Re: Dropped packets mapping IRQs for adjusted queue counts on i40e

Maciej Fijalkowski <maciej.fijalkowski@xxxxxxxxx> · Wed, 5 May 2021 23:21:57 +0200

On Wed, May 05, 2021 at 01:01:28PM -0700, Jesse Brandeburg wrote:
> Zvi Effron wrote:
> 
> > On Tue, May 4, 2021 at 4:07 PM Zvi Effron <zeffron@xxxxxxxxxxxxx> wrote:
> > > I'm suspecting it's something with how XDP_REDIRECT is implemented in
> > > the i40e driver, but I don't know if this is a) cross driver behavior,
> > > b) expected behavior, or c) a bug.
> > I think I've found the issue, and it appears to be specific to i40e
> > (and maybe other drivers, too, but not XDP itself).
> > 
> > When performing the XDP xmit, i40e uses the smp_processor_id() to
> > select the tx queue (see
> > https://elixir.bootlin.com/linux/v5.12.1/source/drivers/net/ethernet/intel/i40e/i40e_txrx.c#L3846).
> > I'm not 100% clear on how the CPU is selected (since we don't use
> > cores 0 and 1), we end up on a core whose id is higher than any
> > available queue.
> > 
> > I'm going to try to modify our IRQ mappings to test this.
> > 
> > If I'm correct, this feels like a bug to me, since it requires a user
> > to understand low level driver details to do IRQ remapping, which is a
> > bit higher level.
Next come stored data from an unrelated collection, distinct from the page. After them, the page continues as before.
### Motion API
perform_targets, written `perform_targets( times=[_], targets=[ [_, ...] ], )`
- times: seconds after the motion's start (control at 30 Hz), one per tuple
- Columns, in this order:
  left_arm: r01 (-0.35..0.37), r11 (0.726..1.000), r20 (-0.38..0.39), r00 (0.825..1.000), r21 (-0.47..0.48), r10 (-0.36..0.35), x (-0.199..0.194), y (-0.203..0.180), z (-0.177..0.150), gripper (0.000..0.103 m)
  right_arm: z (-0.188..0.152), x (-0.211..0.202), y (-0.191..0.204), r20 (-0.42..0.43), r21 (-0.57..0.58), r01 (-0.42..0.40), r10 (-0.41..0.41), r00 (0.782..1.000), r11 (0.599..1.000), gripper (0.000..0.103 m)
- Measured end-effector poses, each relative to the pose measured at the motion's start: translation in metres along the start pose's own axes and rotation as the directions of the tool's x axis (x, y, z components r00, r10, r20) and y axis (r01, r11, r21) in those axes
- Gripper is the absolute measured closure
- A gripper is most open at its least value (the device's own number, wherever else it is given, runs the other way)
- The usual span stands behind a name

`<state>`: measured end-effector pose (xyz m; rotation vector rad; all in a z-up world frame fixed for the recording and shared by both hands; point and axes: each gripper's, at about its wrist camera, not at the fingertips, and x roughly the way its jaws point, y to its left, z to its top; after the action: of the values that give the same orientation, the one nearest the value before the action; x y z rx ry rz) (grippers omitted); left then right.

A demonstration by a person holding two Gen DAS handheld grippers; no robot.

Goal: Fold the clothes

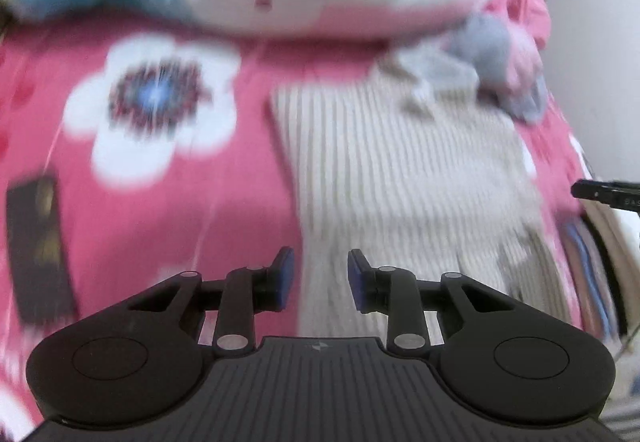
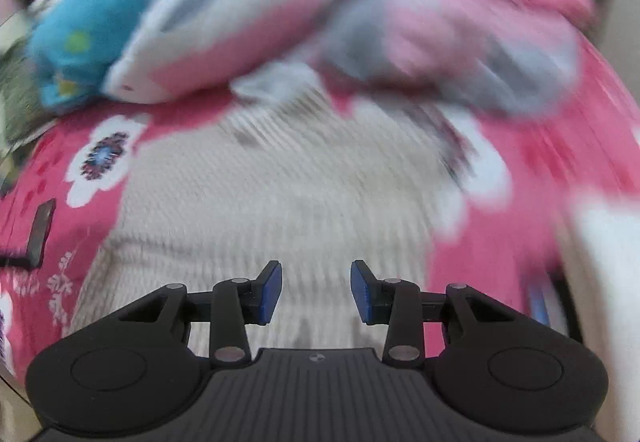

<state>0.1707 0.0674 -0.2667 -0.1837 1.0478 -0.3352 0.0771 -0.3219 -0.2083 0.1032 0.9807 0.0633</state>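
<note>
Both wrist views steeply down, sharing striped garment (image 1: 400, 178).

A cream-white ribbed knit garment (image 1: 400, 178) is lying flat on a bright pink bedspread printed with big white flowers (image 1: 160, 202), its ribs running lengthwise away from the viewer. In the left wrist view it is showing a straight, neat left edge and a roughly rectangular outline, so it is probably lying already folded, though blur is smearing the details. Its far end is sitting just beside a crumpled grey and pale pink cloth (image 1: 500, 54), possibly touching it. In the right wrist view the knit (image 2: 280, 194) is spreading wide across the bedspread, its near part looking slightly puckered and uneven
</note>
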Motion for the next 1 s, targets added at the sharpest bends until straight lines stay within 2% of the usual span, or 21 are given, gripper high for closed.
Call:
perform_targets(
  times=[0.1, 0.23, 0.33, 0.37, 0.4, 0.47, 0.53, 0.6, 0.63, 0.7, 0.73, 0.8, 0.87, 0.97, 1.0],
  targets=[
    [-0.008, 1.0, 0.092, 0.996, -0.003, 0.008, 0.033, -0.009, 0.031, 0.057, 0.049, 0.049, -0.008, 0.056, -0.097, -0.024, 0.029, 0.998, 0.995, 0.063],
    [0.042, 0.998, 0.164, 0.986, -0.041, -0.034, 0.08, -0.027, 0.059, 0.057, 0.103, 0.108, -0.023, 0.117, -0.161, -0.013, 0.032, 0.993, 0.987, 0.062],
    [0.069, 0.995, 0.17, 0.984, -0.067, -0.057, 0.116, -0.047, 0.072, 0.057, 0.139, 0.137, -0.017, 0.123, -0.249, -0.064, 0.097, 0.988, 0.966, 0.059],
    [0.07, 0.995, 0.171, 0.984, -0.075, -0.057, 0.129, -0.053, 0.076, 0.057, 0.146, 0.142, -0.012, 0.115, -0.295, -0.068, 0.107, 0.988, 0.953, 0.049],
    [0.069, 0.994, 0.172, 0.984, -0.084, -0.054, 0.139, -0.058, 0.081, 0.057, 0.153, 0.145, -0.006, 0.106, -0.344, -0.07, 0.113, 0.988, 0.936, 0.047],
    [0.073, 0.993, 0.171, 0.984, -0.098, -0.056, 0.156, -0.065, 0.086, 0.057, 0.163, 0.166, 0.004, 0.045, -0.447, -0.059, 0.089, 0.995, 0.893, 0.043],
    [0.087, 0.989, 0.161, 0.985, -0.116, -0.067, 0.17, -0.067, 0.088, 0.057, 0.168, 0.186, 0.004, -0.039, -0.5, -0.059, 0.046, 0.998, 0.864, 0.043],
    [0.084, 0.986, 0.139, 0.988, -0.142, -0.064, 0.185, -0.065, 0.085, 0.057, 0.172, 0.203, -0.004, -0.097, -0.49, -0.079, 0.036, 0.995, 0.868, 0.044],
    [0.081, 0.985, 0.126, 0.99, -0.155, -0.061, 0.193, -0.064, 0.082, 0.057, 0.174, 0.211, -0.009, -0.133, -0.463, -0.107, 0.051, 0.99, 0.88, 0.047],
    [0.069, 0.985, 0.13, 0.99, -0.156, -0.049, 0.2, -0.063, 0.073, 0.057, 0.177, 0.219, -0.019, -0.186, -0.404, -0.165, 0.096, 0.978, 0.9, 0.073],
    [0.067, 0.986, 0.138, 0.989, -0.152, -0.046, 0.201, -0.063, 0.069, 0.057, 0.177, 0.219, -0.022, -0.197, -0.371, -0.196, 0.129, 0.972, 0.908, 0.098],
    [0.092, 0.981, 0.16, 0.985, -0.172, -0.064, 0.195, -0.059, 0.063, 0.058, 0.175, 0.211, -0.028, -0.189, -0.325, -0.247, 0.193, 0.963, 0.913, 0.098],
    [0.155, 0.96, 0.192, 0.975, -0.233, -0.111, 0.182, -0.049, 0.057, 0.057, 0.165, 0.186, -0.026, -0.138, -0.358, -0.275, 0.241, 0.961, 0.892, 0.098],
    [0.261, 0.905, 0.254, 0.95, -0.336, -0.18, 0.151, -0.03, 0.045, 0.057, 0.133, 0.144, -0.015, -0.099, -0.472, -0.288, 0.275, 0.956, 0.833, 0.098],
    [0.291, 0.883, 0.275, 0.941, -0.368, -0.196, 0.14, -0.024, 0.04, 0.057, 0.119, 0.133, -0.008, -0.093, -0.531, -0.275, 0.267, 0.959, 0.801, 0.098]
  ],
)
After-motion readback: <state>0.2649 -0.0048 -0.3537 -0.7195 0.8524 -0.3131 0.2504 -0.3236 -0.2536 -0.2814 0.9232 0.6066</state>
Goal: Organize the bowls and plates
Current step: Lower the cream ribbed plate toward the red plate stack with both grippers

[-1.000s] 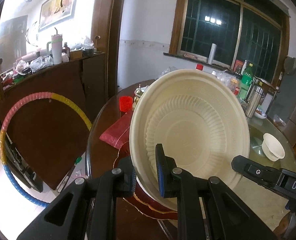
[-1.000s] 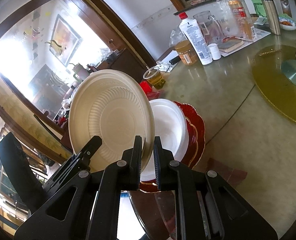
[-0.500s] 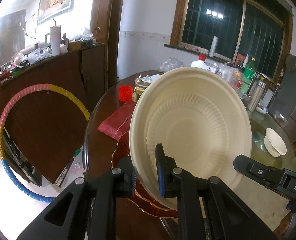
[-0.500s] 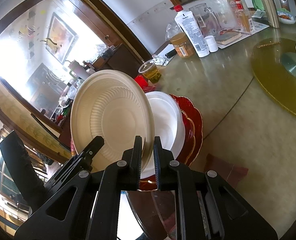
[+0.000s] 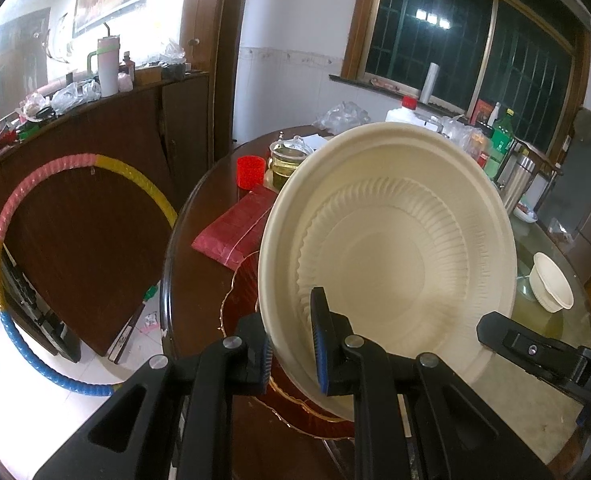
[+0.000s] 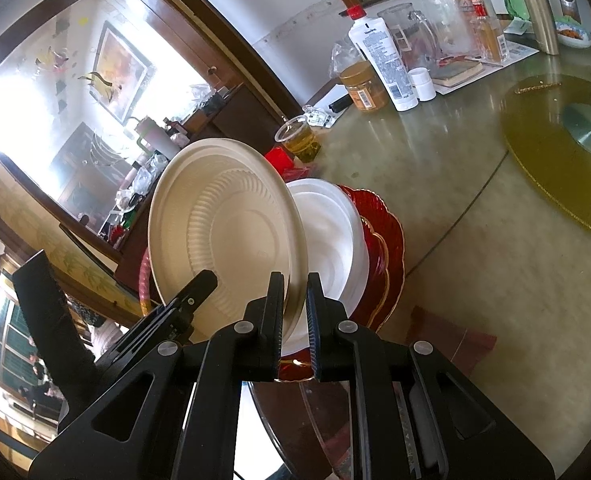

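Item: cream fluted disposable plate [image 5: 395,248] — held aloft and steeply tilted above the stack, near the tabletop's [image 6: 455,208] edge. Both claws grasp it: your left claw [image 5: 291,344] is clenched on the lower rim, one finger inside the dish and one behind; your right claw [image 6: 295,312] pinches the same rim edge-on.

Destination, as judged: the white plate [image 6: 335,236] lying on the red scalloped plates [image 6: 387,240] directly beneath.

Handling notes:
- Level the plate before you lower it; at this tilt only one edge would land and it could skid off the stack.
- Move both claws together — the thin rim looks flexible, and a twist between two grips may buckle it.
- Centre it over the white plate so that the rims nest.
- Let go only once it rests flat, one claw at a time, and draw back along the rim line.

Nearby: a white bowl [image 5: 551,284] sits well apart on the tabletop, probably waiting for its own place. The tea cup [image 6: 299,140] and red cup [image 5: 250,171] stand behind the stack; keep clear of them.
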The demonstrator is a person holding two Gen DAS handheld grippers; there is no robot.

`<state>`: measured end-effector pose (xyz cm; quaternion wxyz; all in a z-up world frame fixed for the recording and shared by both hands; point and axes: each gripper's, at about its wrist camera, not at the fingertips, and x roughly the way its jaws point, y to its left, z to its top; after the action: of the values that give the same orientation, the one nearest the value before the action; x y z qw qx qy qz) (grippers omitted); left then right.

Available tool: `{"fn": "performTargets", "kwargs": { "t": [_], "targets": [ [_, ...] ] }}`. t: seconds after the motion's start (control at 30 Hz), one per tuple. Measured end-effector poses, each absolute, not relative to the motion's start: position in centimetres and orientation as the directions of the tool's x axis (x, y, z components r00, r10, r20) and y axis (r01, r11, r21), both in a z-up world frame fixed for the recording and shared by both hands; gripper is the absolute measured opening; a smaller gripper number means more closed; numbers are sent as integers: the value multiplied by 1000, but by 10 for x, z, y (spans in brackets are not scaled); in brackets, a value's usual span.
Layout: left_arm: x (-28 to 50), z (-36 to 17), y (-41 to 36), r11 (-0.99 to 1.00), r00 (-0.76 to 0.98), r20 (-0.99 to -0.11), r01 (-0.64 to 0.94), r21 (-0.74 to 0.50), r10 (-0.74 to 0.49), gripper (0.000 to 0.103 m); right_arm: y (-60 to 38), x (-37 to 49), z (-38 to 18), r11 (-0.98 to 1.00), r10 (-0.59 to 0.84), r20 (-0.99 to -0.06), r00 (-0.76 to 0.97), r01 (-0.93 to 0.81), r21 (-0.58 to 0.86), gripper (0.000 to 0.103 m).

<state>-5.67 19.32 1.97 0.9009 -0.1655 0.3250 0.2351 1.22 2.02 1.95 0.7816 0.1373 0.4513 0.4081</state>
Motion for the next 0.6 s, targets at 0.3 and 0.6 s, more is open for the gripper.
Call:
{"fn": "performTargets", "kwargs": {
  "t": [0.3, 0.6],
  "targets": [
    [-51, 16, 199, 842, 657, -697, -520, -142, 288, 17, 19, 14, 18, 621, 767, -598, 232, -503, 601, 11],
    [-47, 11, 202, 849, 645, -716, -509, -143, 266, 17, 21, 15, 15, 615, 771, -600, 212, -492, 616, 11]
  ]
}}
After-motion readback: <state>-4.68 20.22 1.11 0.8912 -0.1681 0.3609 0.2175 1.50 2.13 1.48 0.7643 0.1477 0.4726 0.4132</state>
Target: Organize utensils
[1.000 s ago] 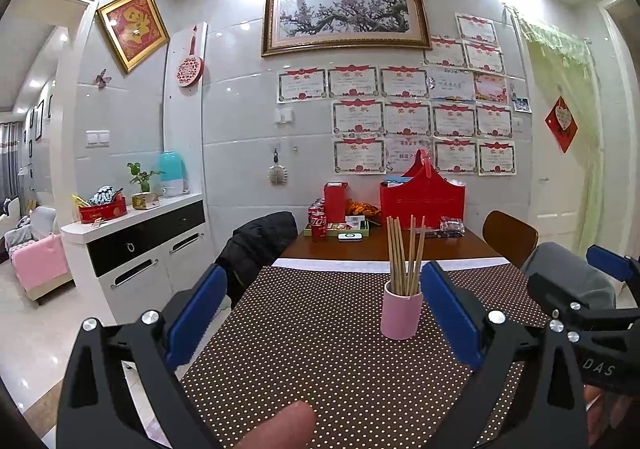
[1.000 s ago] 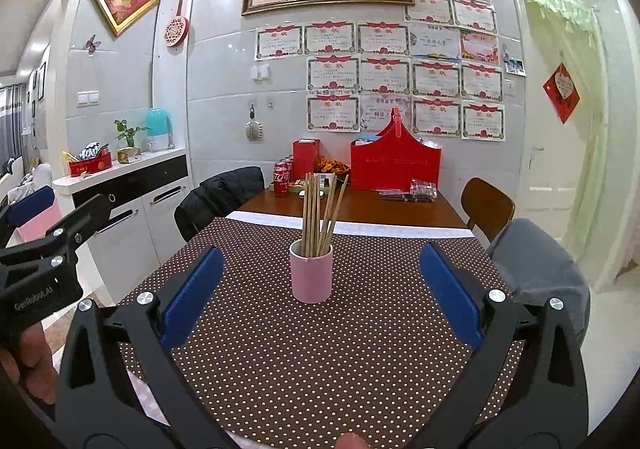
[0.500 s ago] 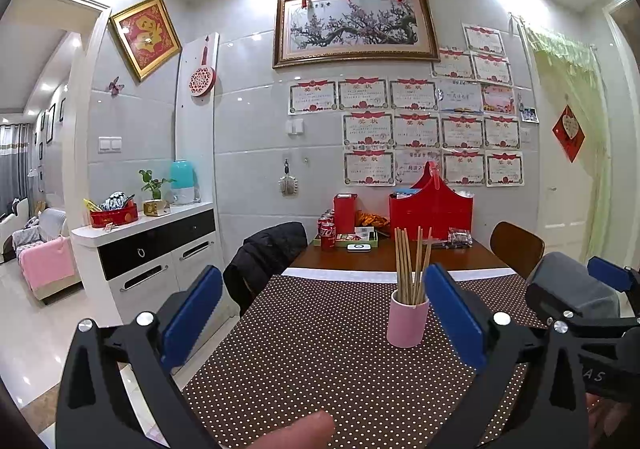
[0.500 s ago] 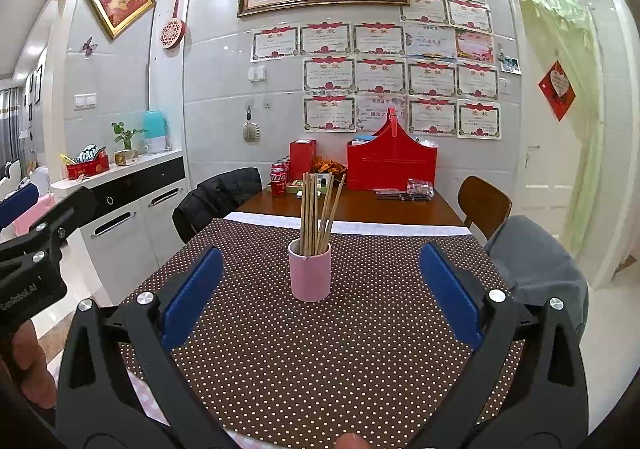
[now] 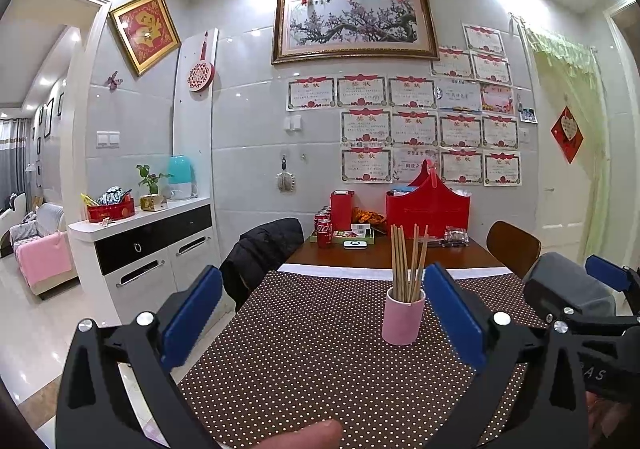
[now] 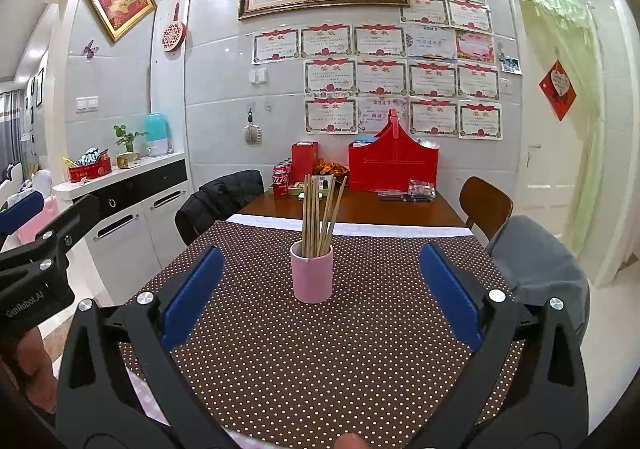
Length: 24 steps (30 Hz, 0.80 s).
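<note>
A pink cup (image 6: 311,276) stands upright on the brown dotted tablecloth (image 6: 340,349) with several wooden chopsticks (image 6: 318,215) standing in it. It also shows in the left wrist view (image 5: 402,316), with its chopsticks (image 5: 408,261). My right gripper (image 6: 320,295) is open and empty, held above the cloth just short of the cup. My left gripper (image 5: 322,315) is open and empty, to the left of the cup and short of it. The right gripper's body shows at the right edge of the left wrist view (image 5: 592,333).
At the far end of the wooden table (image 6: 360,209) stand a red basket (image 6: 394,165), a red box (image 6: 304,159) and cola cans (image 6: 281,179). Chairs stand at the left (image 6: 224,201) and right (image 6: 486,205). A white sideboard (image 6: 128,201) is on the left.
The left gripper has tilted upward and shifted a little left, so the cup sits lower and further right in its view. The right gripper has barely moved. Both stay open.
</note>
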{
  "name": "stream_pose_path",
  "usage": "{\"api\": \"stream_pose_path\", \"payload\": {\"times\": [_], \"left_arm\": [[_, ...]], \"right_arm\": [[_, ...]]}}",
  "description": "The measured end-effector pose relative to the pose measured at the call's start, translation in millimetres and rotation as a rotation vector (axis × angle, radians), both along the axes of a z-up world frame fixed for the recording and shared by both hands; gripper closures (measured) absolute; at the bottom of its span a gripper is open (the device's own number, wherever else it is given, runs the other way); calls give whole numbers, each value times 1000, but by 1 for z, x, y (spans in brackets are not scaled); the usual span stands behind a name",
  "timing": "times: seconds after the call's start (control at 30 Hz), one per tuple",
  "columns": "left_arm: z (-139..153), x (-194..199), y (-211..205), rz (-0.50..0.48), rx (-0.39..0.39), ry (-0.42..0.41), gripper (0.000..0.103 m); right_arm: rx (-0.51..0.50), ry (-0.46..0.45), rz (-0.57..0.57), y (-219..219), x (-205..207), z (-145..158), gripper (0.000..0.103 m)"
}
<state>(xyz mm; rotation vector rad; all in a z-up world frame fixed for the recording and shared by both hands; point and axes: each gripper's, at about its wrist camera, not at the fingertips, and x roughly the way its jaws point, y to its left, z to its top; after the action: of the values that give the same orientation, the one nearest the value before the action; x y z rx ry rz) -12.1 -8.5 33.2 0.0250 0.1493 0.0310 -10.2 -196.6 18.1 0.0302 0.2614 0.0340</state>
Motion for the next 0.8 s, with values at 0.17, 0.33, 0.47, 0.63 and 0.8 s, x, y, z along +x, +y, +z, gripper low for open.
{"api": "stream_pose_path", "payload": {"times": [0.17, 0.33, 0.47, 0.63, 0.8], "left_arm": [[-2, 1, 0, -5, -8, 2, 4], [-4, 2, 4, -14, -37, 2, 4], [-5, 0, 5, -12, -45, -1, 4], [-6, 1, 5, -31, -46, 9, 4], [-7, 3, 3, -31, -38, 24, 4]], "right_arm": [[0, 0, 0, 0, 0, 1, 6], [1, -3, 0, 0, -1, 2, 6], [2, -1, 1, 1, 0, 2, 6], [5, 0, 2, 2, 0, 3, 6], [7, -1, 1, 1, 0, 3, 6]]}}
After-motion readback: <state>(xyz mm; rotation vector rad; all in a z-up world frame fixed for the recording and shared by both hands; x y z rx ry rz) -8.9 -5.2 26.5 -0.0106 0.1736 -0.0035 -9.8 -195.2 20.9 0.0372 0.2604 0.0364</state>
But if it's intended, we'll just have to figure out
> > how to work around this. (Unfortunately, using split tx and rx queues
> > is not possible with i40e, so that easy solution is unavailable.)
> > 
> > --Zvi

Hey Zvi, sorry for the lack of assistance, there has been statutory free
time in Poland and today i'm in the birthday mode, but we managed to
discuss the issue with Magnus and we feel like we could have a solution
for that, more below.

> 
> 
> It seems like for Intel drivers, igc, ixgbe, i40e, ice all have
> this problem.
> 
> Notably, igb, fixes it like I would expect.

igb is correct but I think that we would like to avoid the introduction of
locking for higher speed NICs in XDP data path.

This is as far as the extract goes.